Hélas, et c’est le sujet du jour, les moyens budgétaires ne sont pas à la hauteur. Vous venez d’évoquer les crédits que vous êtes parvenus à sauvegarder, mais ils sont bien loin d’être suffisants au regard des intentions affichées.

Premièrement, il est clair aujourd’hui que l’objectif d’affecter 0,7 % du revenu national brut à l’aide publique au développement est désormais quasiment abandonné pour un avenir proche, voire même lointain.

Deuxièmement, et c’était déjà le cas en 2013, votre budget diminue. La baisse des crédits de paiement en 2014 est d’environ 6 %, ce qui n’est pas rien.

Troisièmement, le Comité interministériel pour la coopération internationale et le développement s’est certes réuni, mais son relevé de décisions est rempli d’objectifs pléthoriques qui sont totalement irréalisables compte tenu des moyens dont vous disposez.

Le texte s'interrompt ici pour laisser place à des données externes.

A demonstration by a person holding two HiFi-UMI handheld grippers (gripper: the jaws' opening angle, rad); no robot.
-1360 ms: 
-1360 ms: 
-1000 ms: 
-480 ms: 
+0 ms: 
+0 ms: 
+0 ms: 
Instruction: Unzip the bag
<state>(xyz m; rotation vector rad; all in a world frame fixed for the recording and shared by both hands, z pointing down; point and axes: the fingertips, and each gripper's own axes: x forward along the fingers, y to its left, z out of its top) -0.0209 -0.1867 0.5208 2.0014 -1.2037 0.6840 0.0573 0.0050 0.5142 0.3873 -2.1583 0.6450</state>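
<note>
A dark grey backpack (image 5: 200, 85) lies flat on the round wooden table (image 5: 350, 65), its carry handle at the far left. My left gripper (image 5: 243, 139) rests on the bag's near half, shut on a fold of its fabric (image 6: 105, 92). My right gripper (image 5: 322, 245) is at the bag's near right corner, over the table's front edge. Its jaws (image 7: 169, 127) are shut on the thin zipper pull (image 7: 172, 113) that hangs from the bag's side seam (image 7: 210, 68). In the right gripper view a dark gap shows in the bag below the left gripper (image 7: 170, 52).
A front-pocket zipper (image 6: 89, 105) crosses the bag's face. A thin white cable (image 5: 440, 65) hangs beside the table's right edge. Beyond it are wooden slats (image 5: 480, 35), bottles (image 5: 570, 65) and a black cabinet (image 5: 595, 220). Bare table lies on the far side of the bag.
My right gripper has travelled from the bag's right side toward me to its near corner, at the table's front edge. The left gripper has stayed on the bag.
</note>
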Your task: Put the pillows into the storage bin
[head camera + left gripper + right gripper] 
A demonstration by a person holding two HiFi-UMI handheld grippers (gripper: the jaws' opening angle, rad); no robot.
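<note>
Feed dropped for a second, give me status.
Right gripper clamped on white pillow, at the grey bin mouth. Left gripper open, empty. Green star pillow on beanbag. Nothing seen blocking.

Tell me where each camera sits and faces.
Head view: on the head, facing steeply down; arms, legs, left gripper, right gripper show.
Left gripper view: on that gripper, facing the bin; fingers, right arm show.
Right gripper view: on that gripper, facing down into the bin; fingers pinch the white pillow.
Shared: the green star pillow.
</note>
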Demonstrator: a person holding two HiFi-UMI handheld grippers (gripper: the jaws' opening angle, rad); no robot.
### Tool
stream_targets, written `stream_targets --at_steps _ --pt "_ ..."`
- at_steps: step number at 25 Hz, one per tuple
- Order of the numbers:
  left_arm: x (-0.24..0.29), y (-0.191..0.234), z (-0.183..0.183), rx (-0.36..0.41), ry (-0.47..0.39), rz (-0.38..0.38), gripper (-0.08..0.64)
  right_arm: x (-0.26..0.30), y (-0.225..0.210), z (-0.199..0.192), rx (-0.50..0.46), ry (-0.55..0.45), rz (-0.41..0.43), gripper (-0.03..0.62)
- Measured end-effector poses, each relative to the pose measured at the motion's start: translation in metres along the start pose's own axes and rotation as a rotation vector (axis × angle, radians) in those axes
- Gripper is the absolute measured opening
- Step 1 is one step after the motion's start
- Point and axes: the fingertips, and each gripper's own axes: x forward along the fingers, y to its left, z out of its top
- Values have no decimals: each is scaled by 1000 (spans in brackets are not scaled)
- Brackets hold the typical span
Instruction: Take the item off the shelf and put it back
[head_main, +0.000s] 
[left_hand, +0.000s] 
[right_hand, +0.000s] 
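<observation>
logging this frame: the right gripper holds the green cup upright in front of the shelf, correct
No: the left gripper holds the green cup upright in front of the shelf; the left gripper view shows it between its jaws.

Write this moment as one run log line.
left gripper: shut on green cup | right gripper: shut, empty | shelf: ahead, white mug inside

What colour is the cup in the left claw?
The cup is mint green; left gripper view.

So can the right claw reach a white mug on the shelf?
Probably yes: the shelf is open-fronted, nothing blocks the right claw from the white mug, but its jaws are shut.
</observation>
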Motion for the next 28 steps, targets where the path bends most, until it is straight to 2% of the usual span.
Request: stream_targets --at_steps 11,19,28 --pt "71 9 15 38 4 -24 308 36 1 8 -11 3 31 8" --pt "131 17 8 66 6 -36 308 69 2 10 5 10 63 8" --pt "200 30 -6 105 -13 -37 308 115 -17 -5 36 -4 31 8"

Je reconnais que vous vous battez pour en obtenir, mais c’est plutôt vers M. le ministre délégué chargé du budget qu’il faut se tourner, car là réside le problème majeur de notre action en matière d’aide publique au développement.

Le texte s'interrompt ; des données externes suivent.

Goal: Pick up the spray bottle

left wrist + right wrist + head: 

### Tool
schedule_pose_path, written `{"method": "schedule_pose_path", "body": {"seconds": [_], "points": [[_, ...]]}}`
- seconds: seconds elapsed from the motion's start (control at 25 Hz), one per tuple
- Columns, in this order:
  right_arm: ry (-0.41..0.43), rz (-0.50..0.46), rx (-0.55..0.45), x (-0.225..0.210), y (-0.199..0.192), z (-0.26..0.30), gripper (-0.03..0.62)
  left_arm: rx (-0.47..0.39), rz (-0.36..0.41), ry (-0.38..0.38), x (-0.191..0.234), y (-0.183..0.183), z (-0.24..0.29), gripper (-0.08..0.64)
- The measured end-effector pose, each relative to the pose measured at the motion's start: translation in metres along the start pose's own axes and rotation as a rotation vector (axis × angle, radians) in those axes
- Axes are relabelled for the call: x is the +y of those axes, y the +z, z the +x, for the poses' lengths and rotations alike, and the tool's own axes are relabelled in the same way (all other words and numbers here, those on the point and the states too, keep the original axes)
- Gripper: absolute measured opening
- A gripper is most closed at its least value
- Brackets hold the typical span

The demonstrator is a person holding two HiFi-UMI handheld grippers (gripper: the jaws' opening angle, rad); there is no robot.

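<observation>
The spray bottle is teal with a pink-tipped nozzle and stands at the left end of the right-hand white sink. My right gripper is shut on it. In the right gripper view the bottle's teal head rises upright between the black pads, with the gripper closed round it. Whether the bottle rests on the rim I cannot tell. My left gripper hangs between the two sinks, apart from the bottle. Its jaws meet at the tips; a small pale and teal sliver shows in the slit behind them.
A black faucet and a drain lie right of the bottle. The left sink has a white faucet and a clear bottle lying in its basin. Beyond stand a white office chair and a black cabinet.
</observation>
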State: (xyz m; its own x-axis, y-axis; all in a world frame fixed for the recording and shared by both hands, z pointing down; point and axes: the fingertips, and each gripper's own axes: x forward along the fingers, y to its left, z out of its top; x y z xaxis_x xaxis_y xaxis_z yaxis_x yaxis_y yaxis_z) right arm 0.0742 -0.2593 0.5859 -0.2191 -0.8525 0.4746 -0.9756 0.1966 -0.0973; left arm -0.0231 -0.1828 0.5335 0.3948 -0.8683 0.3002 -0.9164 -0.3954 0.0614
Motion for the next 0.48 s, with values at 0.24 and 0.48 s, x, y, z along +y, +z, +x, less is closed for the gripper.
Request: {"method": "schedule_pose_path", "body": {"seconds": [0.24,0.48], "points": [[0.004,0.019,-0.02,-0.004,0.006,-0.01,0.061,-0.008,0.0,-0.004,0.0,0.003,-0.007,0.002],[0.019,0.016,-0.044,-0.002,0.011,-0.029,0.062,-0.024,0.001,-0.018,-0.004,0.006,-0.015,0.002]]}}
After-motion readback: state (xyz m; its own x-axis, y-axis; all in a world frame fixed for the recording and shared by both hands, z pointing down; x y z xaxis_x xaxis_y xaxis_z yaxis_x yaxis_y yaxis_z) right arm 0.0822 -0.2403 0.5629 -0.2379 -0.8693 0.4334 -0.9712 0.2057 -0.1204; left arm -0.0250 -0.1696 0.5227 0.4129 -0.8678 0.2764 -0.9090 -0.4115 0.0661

Monsieur le ministre, vous avez évoqué les financements innovants, qui ont été créés par Jacques Chirac s’agissant de la taxe sur les billets d’avion et par Nicolas Sarkozy s’agissant de la taxe sur les transactions financières. Toutefois, et vous en avez fait l’aveu vous-même en commençant votre intervention tout à l’heure, alors qu’ils avaient été pensés à l’origine comme des financements additionnels, ils sont devenus des financements de substitution pour remplacer la baisse des crédits publics alloués à votre ministère. Il faut bien le rappeler, et c’est certainement l’une des critiques les plus importantes que l’on puisse adresser à ce budget.

Par ailleurs, je souhaite revenir sur le problème de nos interventions bilatérales, dont les financements sont à nouveau en baisse dans le budget pour 2014. C’est très net : le montant des subventions versées aux pays qui en ont le plus besoin, c’est-à-dire globalement aux vingt pays les plus pauvres de la planète, est de 200 millions d’euros, soit environ 10 millions d’euros par pays. Comment voulez-vous mener la politique ambitieuse que vous souhaiteriez concrétiser avec des moyens aussi faibles ?

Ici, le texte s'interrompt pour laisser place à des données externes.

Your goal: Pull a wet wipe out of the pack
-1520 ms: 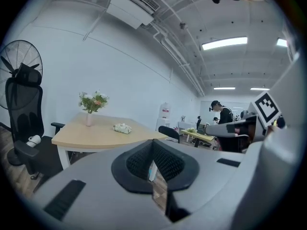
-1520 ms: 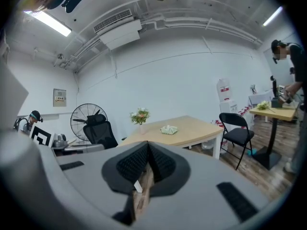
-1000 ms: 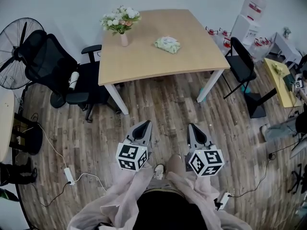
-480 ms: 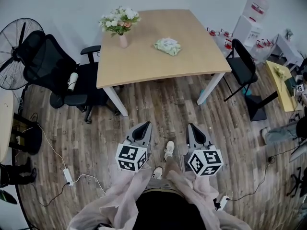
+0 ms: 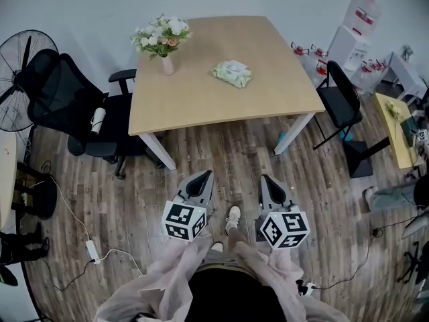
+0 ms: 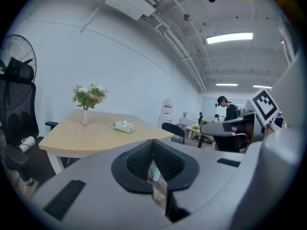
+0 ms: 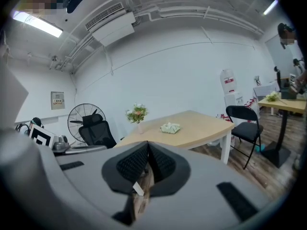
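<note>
The pale green wet wipe pack lies on the far half of a light wooden table, well ahead of me. It also shows small in the left gripper view as the pack and in the right gripper view as the pack. My left gripper and right gripper are held side by side over the wooden floor, short of the table's near edge, pointing toward it. Both are shut with nothing in them; the left gripper and right gripper each show their jaw tips meeting.
A pink vase of flowers stands at the table's far left corner. A black office chair and a fan stand left of the table, a black folding chair right of it. A power strip and cable lie on the floor at left.
I have walked toward the table: it and the pack sit a little nearer and lower in the head view, and one shoe has stepped forward. Both grippers stay shut side by side.
</note>
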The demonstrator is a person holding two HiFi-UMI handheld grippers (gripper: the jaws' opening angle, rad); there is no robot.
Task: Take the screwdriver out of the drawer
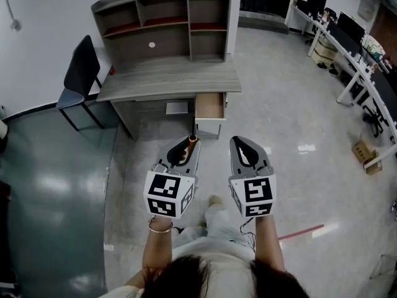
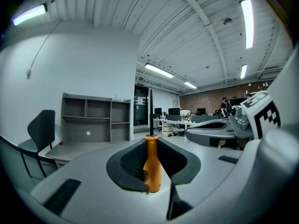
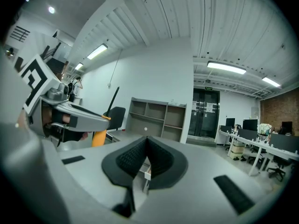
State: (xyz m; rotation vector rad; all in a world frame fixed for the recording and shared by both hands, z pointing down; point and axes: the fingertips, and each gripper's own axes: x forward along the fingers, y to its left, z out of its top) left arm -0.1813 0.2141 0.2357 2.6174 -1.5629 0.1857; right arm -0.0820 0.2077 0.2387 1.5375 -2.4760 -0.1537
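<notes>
The left gripper [image 1: 186,146] is clamped on the screwdriver [image 2: 152,166]. Its dark ribbed pads [image 2: 132,160] press on either side of the orange handle, which stands upright between them, and a thin dark shaft rises from the top. In the head view only a bit of orange shows at the jaw tips, and the shaft is too fine to make out there. The right gripper [image 3: 146,140] is just beside it on the right, at about the same height. Its jaws are closed together with nothing between them. Both grippers are held out over the pale floor, well apart from the desk [image 1: 167,76] at the far side. The drawer [image 1: 209,106] under the desk's right end is pulled open, showing a light wooden inside behind a white front, and the screwdriver is clear of it. A shelf unit [image 1: 164,23] sits on the desk's far edge against the wall. A dark chair [image 1: 80,73] stands at the desk's left end.
</notes>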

Je prendrai l’exemple du Mali, où il faut non seulement maintenir la sécurité mais aussi redresser les institutions et l’économie d’un pays qui en a grand besoin. Je suis pour ma part très sceptique quant à la mobilisation financière internationale dans ce domaine. Si la France, qui a le savoir-faire, la compétence et qui peut s’appuyer sur l’AFD, l’Agence française de développement, qui joue un rôle excellent au service des intérêts français, n’a pas la capacité de mobiliser des crédits en matière bilatérale pour initier les opérations, les organiser, et entraîner ensuite les financements multilatéraux, on risque de se retrouver dans la pagaille générale de l’action multilatérale. J’en veux pour preuve le bilan des interventions en Afghanistan, où des milliards d’euros ont été gâchés pour financer des opérations multilatérales qui n’ont pas débouché sur grand chose.

Pour ces différentes raisons, nous devons progresser en matière de montant de crédits. Je répéterai ce soir en présence de M. le ministre délégué chargé du budget ce que je vous avais dit lors de la commission élargie : je suggère que sur les 600 millions d’euros attribués à l’aide médicale d’État dans le cadre de la mission « Santé », qui doit être examinée prochainement, 200 millions d’euros soient transférés à la mission « Aide publique au développement » au profit notamment du programme 209, c’est-à-dire au profit des subventions de l’aide bilatérale. Ce serait le moyen de bien répondre aux préoccupations qui sont les vôtres et que nous partageons, monsieur le ministre.

Je rappelle pour mémoire que la commission des finances a adopté les crédits de votre ministère.